*WHAT THE TASK ASKS*. Beneath this instruction is a block of data; output from it exactly the lines that run from the one containing "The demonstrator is" through the one containing "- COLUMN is", inclusive.

*THE DATA*.
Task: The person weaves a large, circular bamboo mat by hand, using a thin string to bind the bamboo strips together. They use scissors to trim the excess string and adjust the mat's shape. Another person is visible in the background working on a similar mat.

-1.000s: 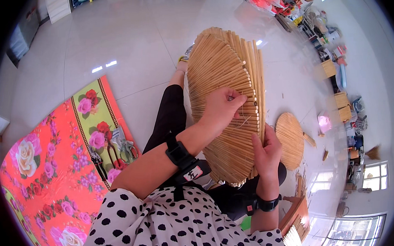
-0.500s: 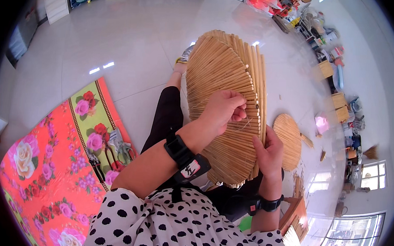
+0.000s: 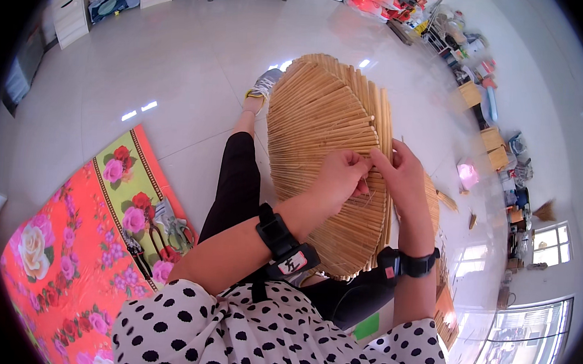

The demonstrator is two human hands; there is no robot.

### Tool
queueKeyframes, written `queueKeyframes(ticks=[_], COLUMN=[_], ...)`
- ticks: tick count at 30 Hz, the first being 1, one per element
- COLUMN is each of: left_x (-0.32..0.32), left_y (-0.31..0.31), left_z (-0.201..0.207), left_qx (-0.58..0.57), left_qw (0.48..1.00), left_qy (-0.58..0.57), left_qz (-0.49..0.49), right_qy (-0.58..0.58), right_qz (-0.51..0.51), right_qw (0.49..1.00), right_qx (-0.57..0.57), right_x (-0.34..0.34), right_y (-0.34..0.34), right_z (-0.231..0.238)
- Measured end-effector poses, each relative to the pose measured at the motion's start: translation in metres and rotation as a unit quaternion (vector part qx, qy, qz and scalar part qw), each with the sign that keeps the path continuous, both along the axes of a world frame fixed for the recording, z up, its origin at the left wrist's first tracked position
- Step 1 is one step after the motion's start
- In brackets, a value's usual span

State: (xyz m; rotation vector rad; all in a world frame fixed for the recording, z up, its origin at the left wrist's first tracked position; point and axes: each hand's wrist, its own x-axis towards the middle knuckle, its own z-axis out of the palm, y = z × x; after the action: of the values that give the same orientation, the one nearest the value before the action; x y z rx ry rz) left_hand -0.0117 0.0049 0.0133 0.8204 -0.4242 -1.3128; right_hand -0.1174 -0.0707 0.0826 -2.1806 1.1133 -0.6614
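A big fan-shaped piece of tan reed stalks [image 3: 322, 117], bound side by side, stands tilted over my lap, with more long stalks layered along its right edge. My left hand [image 3: 342, 180] is closed in a pinch near that edge, and a thin pale thread [image 3: 371, 193] trails below its fingertips. Close beside it, my right hand [image 3: 404, 179] grips the edge, thumb on the front by the left fingertips. The other right fingers are mostly hidden behind the stalks.
A flowered red mat [image 3: 67, 255] lies at the left, with scissors [image 3: 178, 232] and pliers [image 3: 138, 256] on it. A second reed piece [image 3: 431, 204] rests on the floor behind my right hand. Boxes [image 3: 494, 148] and household goods line the right wall.
My right hand has moved up along the reed edge to meet my left fingertips. My left hand stays pinched near the edge, while the whole view has shifted slightly.
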Motion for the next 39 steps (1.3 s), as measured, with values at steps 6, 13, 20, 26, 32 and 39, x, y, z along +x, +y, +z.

*RESULT*.
The demonstrator is two human hands; there is no robot.

### Tool
queueKeyframes, written `queueKeyframes(ticks=[_], COLUMN=[_], ...)`
- ticks: tick count at 30 Hz, the first being 1, one per element
- COLUMN is each of: left_x (-0.32..0.32), left_y (-0.31..0.31), left_z (-0.201..0.207), left_qx (-0.58..0.57), left_qw (0.48..1.00), left_qy (-0.58..0.57), left_qz (-0.49..0.49), right_qy (-0.58..0.58), right_qz (-0.51..0.51), right_qw (0.49..1.00), right_qx (-0.57..0.57), right_x (-0.34..0.34), right_y (-0.34..0.34), right_z (-0.231..0.238)

Nothing more belongs to this exercise.